A row of assorted books with the spines facing upward.
Stock Photo Illustration (Credit: /Unsplash/ Cropped/ https://tinyurl.com/3xpkxk9x)

When I was in ninth grade, my family moved from Bay City, Michigan to Des Moines, Iowa. As a preacher’s kid, I had grown accustomed to dislocation—changing towns, neighborhoods and schools—but this one was especially difficult. 

Ninth grade in Michigan was high school, whereas it was junior high in Iowa. So, when we moved at Thanksgiving that year, I went back to junior high.

I write this not to evoke sympathy but rather to set up the kindness of a teacher who directed me to reading and made the transition easier—something that would be illegal today in Iowa.

I’m not certain I remember the name of my new English teacher (for some reason, Mrs. Bolin comes to mind). But she took me aside shortly after my arrival and suggested I check out a book from the library, The Confessions of Nat Turner by William Styron. For those unfamiliar with the book, Styron embroiders the jailhouse confessions of Nat Turner, an enslaved preacher who led an insurrection in Southampton County, Virginia, in 1831 into a larger narrative about religion and apocalyptic visions, sexuality and the plight of Africans who were enslaved in the antebellum South.

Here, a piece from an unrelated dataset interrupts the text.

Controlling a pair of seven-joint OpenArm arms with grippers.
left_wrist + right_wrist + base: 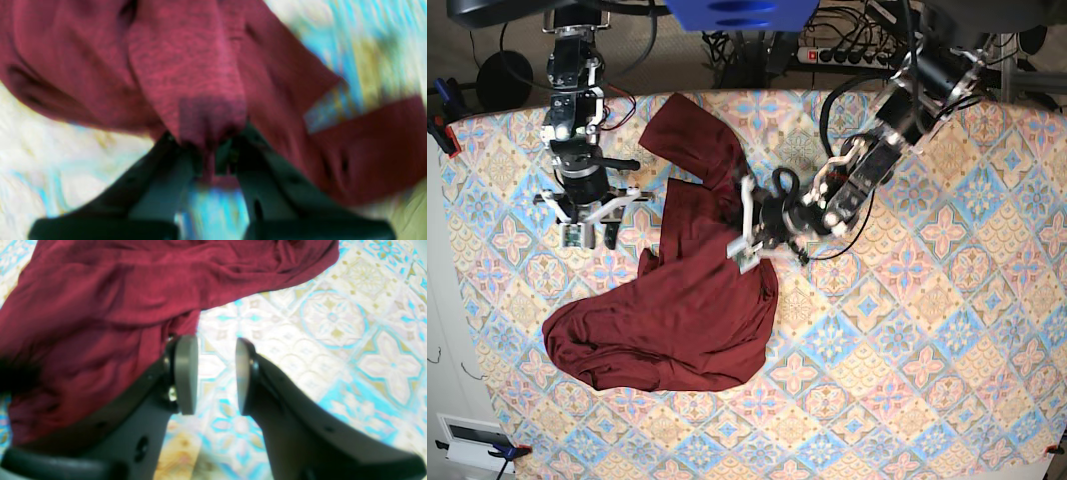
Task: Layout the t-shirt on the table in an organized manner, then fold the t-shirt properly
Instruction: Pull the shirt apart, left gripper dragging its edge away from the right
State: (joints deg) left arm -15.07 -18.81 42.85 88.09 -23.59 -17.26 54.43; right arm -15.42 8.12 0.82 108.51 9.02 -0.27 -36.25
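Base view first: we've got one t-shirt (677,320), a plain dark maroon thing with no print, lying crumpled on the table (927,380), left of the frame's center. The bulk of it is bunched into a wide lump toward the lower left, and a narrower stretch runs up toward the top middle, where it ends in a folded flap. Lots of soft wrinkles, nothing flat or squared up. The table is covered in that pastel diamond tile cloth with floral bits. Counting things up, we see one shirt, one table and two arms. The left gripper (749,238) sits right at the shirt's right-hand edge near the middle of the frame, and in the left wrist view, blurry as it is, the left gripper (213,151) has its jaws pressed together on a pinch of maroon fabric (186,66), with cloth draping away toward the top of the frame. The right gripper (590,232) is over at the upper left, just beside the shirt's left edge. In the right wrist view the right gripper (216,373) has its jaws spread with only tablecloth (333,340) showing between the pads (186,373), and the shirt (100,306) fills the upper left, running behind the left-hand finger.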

The book was gripping and controversial, then and now—and I devoured it. I had not been much of a reader to that point. 

Other than the Bible, books were simply not part of my upbringing. I cannot remember either of my parents sitting down to read a book—aside from the Bible.

I can’t be sure why Mrs. Bolin (if that is her name) directed me to Styron’s Confessions. Perhaps it was because she knew my father was a preacher. 

But that was an important moment. I can’t say that it directed my path toward academics as my college transcript would argue otherwise. But her gesture opened my eyes to the world of literature.

In today’s Iowa, sadly, Mrs. Bolin’s actions would likely lead to her arrest.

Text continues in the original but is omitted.